A zero-knowledge proof is a technique used to demonstrate a statement’s validity without disclosing the statement itself. The person making an effort to validate a claim is known as the “verifier,” whereas the “prover” is the one making the proof.

Zero-knowledge proofs were first described in a 1985 paper titled “The knowledge complexity of interactive proof systems.

“A zero-knowledge protocol is a technique that allows one party (the prover) to demonstrate to another party (the verifier) that a particular claim is true while withholding all other information. As zero-knowledge proofs have developed over time, they are now being applied in a number of practical contexts.”

Definition zero-knowledge proofs as follows

With the help of zero-knowledge proof, you can establish the veracity of a claim without disclosing its contents or your method of discovery. Zero-knowledge protocols rely on algorithms that accept some data as input and produce “true” or “false” as output to make this feasible.

The following requirements need to be met by a zero-knowledge protocol:

Completion: The zero-knowledge protocol always returns “true” if the input is valid. Thus, the proof can be accepted if the underlying statement is true and the prover and verifier behave honourably.

Soundness: The zero-knowledge protocol cannot, in theory, be tricked into returning “true” if the input is invalid. Therefore, a dishonest prover cannot deceive a truthful verifier into thinking that a false statement is true (unless there is a very narrow margin of probability).

Zero-knowledge: The verifier has “zero knowledge” of a statement, meaning they only know whether it is true or false. Additionally, this requirement keeps the verifier from inferring from the proof the original input, or the contents of the statement.

What is zkSynk? 

A ZK rollup, ZKSync Era is a trustless protocol that offers scalable and affordable Ethereum transactions through the use of cryptographic validity proofs. Both computation and the majority of data storage occur off-chain in the zkSync Era. Users benefit from the same level of security as in Ethereum since every transaction is validated on the Ethereum main chain.

zkSync Era is designed to resemble Ethereum but with less expensive fees. Similar to Ethereum, smart contracts can be called using the same clients as other EVM-compatible chains and are written in Solidity/Vyper.

zkSync works with pre-existing Ethereum wallets right out of the box, so you don’t need to register a separate private key beforehand. zkSync is currently centralized because it is only managed by the servers of the zkSync team. That being said, a decentralized system will soon replace this one.

How does it help Ethereum in scaling?

Amongst the current L2 scaling solutions, zkSync stands out remarkably in terms of security and usability. Modern cryptography combined with on-chain data availability makes ZK rollups, the foundation of zkSync, the only L2 scaling solution that doesn’t need any operational activity to maintain the security of the funds. 

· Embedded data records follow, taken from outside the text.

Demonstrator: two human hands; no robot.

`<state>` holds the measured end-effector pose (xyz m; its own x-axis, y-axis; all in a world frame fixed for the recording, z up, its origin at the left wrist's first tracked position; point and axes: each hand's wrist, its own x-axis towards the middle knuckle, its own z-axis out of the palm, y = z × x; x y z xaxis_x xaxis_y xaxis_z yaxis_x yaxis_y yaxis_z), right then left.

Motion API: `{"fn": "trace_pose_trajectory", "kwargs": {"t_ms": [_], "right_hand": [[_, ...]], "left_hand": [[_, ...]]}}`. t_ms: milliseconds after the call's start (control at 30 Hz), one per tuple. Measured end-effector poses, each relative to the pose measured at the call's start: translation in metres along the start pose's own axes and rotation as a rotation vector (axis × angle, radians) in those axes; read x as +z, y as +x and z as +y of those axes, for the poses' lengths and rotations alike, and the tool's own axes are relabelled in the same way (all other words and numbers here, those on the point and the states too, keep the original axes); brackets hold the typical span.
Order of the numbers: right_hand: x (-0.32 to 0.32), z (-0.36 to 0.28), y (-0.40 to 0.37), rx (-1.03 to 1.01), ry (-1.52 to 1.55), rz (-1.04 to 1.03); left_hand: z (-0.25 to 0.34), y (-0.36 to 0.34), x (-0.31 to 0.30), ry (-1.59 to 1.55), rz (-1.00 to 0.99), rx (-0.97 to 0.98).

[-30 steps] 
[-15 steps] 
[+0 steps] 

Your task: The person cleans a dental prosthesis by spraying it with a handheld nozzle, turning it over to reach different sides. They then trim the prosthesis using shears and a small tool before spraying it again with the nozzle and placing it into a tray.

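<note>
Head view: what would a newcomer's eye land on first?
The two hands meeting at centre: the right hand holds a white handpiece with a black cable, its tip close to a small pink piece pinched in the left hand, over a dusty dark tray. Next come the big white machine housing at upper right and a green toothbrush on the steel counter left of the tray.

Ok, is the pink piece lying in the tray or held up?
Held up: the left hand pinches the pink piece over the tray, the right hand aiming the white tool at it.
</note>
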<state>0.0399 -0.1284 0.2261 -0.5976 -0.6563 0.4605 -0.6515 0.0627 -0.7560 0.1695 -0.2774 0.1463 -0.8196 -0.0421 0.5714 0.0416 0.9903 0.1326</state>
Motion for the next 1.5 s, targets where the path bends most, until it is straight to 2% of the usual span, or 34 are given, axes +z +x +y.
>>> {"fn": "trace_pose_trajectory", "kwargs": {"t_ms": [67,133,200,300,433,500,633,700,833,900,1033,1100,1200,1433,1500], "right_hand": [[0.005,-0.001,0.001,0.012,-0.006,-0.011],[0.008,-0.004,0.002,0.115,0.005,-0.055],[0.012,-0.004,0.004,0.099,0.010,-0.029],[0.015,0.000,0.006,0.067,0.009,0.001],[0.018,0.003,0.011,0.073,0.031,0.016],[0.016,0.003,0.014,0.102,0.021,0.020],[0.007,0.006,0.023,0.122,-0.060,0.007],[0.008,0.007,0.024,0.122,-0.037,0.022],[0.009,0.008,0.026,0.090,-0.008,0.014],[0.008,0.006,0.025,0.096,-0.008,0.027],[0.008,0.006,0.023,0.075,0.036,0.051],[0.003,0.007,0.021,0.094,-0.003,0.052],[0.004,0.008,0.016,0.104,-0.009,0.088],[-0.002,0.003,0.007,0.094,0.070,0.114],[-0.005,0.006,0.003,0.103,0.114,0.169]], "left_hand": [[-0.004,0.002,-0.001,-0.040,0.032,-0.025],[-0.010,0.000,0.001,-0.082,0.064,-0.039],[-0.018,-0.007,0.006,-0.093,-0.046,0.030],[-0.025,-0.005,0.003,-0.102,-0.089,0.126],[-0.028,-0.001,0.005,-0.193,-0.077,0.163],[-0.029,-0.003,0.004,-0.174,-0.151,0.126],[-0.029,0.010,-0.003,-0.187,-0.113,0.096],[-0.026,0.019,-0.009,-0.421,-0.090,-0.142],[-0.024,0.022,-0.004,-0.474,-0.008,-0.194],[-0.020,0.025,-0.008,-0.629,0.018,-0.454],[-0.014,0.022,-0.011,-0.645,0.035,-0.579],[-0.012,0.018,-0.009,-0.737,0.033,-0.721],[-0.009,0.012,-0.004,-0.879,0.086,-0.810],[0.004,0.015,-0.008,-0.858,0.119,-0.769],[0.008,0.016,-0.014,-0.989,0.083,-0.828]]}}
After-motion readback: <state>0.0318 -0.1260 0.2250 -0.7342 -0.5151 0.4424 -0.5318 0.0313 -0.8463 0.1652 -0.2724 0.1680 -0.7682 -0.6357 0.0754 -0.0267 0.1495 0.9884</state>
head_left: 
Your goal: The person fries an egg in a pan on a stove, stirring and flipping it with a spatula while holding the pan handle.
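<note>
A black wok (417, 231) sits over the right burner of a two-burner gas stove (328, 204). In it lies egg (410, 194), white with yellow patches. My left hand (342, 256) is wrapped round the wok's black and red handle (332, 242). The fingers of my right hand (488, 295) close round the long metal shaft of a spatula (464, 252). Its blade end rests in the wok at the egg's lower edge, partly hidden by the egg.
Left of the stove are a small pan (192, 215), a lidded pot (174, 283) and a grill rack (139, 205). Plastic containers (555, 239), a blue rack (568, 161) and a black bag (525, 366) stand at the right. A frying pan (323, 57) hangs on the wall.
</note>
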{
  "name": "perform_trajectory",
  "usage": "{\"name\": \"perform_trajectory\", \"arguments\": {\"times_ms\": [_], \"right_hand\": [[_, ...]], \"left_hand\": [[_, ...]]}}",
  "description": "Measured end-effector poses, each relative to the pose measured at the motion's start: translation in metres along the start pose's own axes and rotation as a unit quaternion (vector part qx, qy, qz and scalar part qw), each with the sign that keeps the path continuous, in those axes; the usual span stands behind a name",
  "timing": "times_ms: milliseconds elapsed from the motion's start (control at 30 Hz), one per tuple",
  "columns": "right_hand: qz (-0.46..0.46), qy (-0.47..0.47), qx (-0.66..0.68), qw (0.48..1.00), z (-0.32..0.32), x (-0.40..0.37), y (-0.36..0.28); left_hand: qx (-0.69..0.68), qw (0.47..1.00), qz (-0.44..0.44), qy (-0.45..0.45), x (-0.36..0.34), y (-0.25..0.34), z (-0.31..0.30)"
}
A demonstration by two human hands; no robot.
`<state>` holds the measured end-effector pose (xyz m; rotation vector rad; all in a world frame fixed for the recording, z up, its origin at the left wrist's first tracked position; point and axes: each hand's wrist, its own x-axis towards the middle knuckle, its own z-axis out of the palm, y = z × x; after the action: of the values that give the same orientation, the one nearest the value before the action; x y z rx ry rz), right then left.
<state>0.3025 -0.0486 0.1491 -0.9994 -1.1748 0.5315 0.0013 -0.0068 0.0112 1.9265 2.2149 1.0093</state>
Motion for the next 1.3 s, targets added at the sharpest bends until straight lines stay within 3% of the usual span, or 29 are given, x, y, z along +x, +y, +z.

zkSync is a Layer-2 protocol that scales Ethereum. The goal is not just to speed up Ethereum’s processing but also to protect its core principles—decentralization, freedom, and self-sovereignty—at a large scale. With more features scheduled for release soon, zkSync Era will offer developers a design space to experiment with applications that are currently not possible on Ethereum.

Native support for ECDSA signatures: No additional steps are needed to register the user’s private key, in contrast to previous ZK rollups and versions of zkSync. The same private key used for L1 can be used to manage any account in L2.

Read Here: Navigating NFT: A Comprehensive User Guide

ZkSynk Bridge 

Confirming Merkle proofs of transactions occurring on other chains, the Hyperbridge will function as a collection of smart contracts. Within L1’s shared bridge contract, the original asset is locked. This implies that the ecosystem’s liquidity is consistent throughout. 

Native support for ECDSA signatures: No additional steps are needed to register the user’s private key, in contrast to previous ZK rollups and versions of zkSync. The same private key used for L1 can be used to manage any account in L2.

Seven steps are involved in hyperbridging.

• A transaction between two hyperchains is started by one of them.
• Proof of the sending Hyperchain is settled onto L1.
• This updates the Transaction Root as soon as the proof is settled. All Hyperbridge transactions taking place within the ecosystem are committed to by this Root.
• To import this Transaction Root, the receiving Hyperchain uses its consensus mechanism, just like it does with L1→L2 messages.
• The transaction is transmitted to the receiving Hyperchain by a relayer along with a Merkle Proof tying it to the Transaction Root.
• The Transaction Root is used to validate the transaction and Merkle proof. The transaction is carried out and the relayer is paid if the proof is accurate.
• The imported Transaction Root is also validated when the receiving Hyperchain settles its proof.

Businesses and organizations can take advantage of the best of both worlds by fusing the privacy-preserving zero-knowledge proof design with the intrinsic transparency of blockchain networks. This allows them to maintain the confidentiality of their internal datasets while utilizing them in the dependable execution environments of smart contract applications.